TASK TO CARRY OUT: The listing is to be duplicated in full, exactly as written.

INFORMATION SUPPLIED:

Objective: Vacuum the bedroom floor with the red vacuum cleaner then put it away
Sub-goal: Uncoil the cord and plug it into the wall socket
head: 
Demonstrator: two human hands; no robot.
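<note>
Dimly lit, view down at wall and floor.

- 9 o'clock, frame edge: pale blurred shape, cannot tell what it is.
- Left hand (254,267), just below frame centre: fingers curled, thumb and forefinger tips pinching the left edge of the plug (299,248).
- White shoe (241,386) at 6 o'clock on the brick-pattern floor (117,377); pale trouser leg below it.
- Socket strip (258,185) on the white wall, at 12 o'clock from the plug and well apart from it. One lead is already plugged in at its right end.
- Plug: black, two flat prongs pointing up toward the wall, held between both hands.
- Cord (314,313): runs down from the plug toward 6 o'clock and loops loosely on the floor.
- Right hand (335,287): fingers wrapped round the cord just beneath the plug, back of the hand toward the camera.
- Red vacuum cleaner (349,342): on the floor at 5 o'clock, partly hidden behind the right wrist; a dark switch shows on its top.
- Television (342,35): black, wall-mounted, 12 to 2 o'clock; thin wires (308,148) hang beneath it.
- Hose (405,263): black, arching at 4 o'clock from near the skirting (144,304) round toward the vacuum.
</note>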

ANSWER TO THE PROBLEM:
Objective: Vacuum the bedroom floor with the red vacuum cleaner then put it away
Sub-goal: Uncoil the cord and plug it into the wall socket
head: 
Demonstrator: two human hands; no robot.
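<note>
Dimly lit, view down at wall and floor.

- 9 o'clock, frame edge: pale blurred shape, cannot tell what it is.
- Left hand (254,267), just below frame centre: fingers curled, thumb and forefinger tips pinching the left edge of the plug (299,248).
- White shoe (241,386) at 6 o'clock on the brick-pattern floor (117,377); pale trouser leg below it.
- Socket strip (258,185) on the white wall, at 12 o'clock from the plug and well apart from it. One lead is already plugged in at its right end.
- Plug: black, two flat prongs pointing up toward the wall, held between both hands.
- Cord (314,313): runs down from the plug toward 6 o'clock and loops loosely on the floor.
- Right hand (335,287): fingers wrapped round the cord just beneath the plug, back of the hand toward the camera.
- Red vacuum cleaner (349,342): on the floor at 5 o'clock, partly hidden behind the right wrist; a dark switch shows on its top.
- Television (342,35): black, wall-mounted, 12 to 2 o'clock; thin wires (308,148) hang beneath it.
- Hose (405,263): black, arching at 4 o'clock from near the skirting (144,304) round toward the vacuum.
</note>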

The answer has been fully written out.